Despite being protected by a paywall, the content is being used by AI models to produce outputs that are accessible to all those with internet connectivity.

Fair Dealing or Unfair Usage?

Generally, the trend is for AI service providers to claim fair use (also known in South Africa as fair dealing) as a defence to an allegation of copyright infringement.

Fair use is a legal rule in copyright law that permits the use of original copyright works without the authorisation of the copyright owner, in certain ways and for certain purposes, with the aim of balancing the rights of the copyright owner with the rights of others to use and enjoy the original works.

With AI models, needing big datasets for training, fair use has become a big deal.
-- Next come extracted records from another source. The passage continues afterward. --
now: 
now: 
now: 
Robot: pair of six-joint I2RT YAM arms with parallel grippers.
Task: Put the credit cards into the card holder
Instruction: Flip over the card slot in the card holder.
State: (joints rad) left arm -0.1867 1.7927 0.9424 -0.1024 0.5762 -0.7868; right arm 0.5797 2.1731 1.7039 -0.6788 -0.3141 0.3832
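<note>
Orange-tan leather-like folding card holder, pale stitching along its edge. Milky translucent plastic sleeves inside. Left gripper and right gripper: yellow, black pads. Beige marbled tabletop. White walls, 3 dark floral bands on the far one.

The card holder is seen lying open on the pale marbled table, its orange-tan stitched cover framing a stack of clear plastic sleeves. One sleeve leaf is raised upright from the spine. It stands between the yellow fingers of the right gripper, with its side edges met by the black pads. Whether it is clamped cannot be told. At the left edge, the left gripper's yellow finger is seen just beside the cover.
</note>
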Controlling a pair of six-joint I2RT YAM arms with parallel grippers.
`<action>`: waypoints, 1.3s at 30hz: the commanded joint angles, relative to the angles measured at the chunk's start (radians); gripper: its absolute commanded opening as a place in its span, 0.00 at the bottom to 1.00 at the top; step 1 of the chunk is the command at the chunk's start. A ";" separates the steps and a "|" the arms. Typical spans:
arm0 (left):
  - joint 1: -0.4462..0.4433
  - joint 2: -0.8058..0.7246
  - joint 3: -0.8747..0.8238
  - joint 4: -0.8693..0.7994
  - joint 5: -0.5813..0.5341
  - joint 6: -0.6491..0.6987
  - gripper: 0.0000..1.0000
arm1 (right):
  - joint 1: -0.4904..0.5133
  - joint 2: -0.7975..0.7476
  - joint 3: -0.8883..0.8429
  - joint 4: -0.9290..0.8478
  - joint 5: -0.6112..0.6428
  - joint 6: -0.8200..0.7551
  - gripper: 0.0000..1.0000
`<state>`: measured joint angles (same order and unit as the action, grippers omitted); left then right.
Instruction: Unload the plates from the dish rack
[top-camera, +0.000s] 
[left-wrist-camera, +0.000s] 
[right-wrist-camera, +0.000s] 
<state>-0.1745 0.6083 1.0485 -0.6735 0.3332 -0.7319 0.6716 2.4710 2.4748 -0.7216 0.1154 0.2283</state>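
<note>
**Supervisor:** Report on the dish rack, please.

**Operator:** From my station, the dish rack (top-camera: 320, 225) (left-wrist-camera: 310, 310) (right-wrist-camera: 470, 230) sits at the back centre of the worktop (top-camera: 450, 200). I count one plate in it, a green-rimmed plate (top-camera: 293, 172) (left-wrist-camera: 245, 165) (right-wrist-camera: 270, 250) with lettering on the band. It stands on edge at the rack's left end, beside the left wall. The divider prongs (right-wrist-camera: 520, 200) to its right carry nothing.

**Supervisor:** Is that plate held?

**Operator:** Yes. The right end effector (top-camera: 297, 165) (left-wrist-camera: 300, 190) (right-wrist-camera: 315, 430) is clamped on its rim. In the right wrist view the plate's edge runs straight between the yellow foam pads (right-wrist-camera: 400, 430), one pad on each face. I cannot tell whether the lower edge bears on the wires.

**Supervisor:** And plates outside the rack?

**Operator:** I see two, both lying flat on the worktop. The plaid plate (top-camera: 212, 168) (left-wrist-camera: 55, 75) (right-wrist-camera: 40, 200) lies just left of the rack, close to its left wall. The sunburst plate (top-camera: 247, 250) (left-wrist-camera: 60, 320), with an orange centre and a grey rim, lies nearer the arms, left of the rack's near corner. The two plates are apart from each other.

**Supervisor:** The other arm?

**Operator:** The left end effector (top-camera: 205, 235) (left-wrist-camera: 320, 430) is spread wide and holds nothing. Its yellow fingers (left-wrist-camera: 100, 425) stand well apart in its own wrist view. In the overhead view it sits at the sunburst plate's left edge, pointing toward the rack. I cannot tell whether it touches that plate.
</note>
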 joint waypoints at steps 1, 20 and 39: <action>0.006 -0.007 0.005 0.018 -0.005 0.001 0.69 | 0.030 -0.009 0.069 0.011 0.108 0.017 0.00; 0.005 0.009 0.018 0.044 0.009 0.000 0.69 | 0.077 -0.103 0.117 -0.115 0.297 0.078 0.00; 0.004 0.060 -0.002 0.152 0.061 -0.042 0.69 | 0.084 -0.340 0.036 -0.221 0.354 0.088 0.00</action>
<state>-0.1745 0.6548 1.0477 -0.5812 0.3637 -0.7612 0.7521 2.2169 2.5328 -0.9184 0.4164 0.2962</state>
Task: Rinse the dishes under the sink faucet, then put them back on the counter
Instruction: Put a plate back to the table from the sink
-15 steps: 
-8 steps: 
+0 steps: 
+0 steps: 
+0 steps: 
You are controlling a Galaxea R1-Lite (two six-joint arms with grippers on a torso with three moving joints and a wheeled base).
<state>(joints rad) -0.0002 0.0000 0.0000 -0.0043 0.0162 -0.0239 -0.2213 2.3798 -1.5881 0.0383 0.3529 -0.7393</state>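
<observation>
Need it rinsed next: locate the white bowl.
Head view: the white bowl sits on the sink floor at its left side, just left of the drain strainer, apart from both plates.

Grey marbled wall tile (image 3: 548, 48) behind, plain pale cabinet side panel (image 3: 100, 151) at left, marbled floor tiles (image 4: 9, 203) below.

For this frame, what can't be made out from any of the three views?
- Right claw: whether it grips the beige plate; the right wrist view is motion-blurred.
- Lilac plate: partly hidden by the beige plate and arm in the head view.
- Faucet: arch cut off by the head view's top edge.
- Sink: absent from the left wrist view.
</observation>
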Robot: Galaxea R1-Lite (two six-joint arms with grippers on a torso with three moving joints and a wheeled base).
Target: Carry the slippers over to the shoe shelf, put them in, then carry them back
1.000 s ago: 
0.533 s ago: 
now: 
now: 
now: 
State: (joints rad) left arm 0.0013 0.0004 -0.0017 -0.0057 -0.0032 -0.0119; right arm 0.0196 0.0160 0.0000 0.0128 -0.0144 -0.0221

As court decisions to guide us on the approach likely to be taken when it comes to fair use in the context of AI, are still scarce. We expect that a key factor will be whether or not the use of original copyright works is “transformative”.

In other words, does using the original works contribute to the creation of something new or different? In AI training, this happens when copyright works are used to find new insights, patterns, or knowledge, instead of merely copying these.

In an ideal world, generative AI outputs would not bear an objective similarity to any one item of training material – the model would use these to itself generate original works influenced by all of the available training material. The reality is that failing to train an AI model responsibly may produce outputs that too closely resemble the training material, resulting in copyright infringement.

Conclusion

As the use of generative AI models has become more widespread, the need for industry standards, guidelines and best practices for training content, has become increasingly evident.

Collaborative efforts within the AI community and from legal experts and policymakers, are essential to address the challenges associated with training effectiveness and to facilitate responsible and ethical use of generative AI models.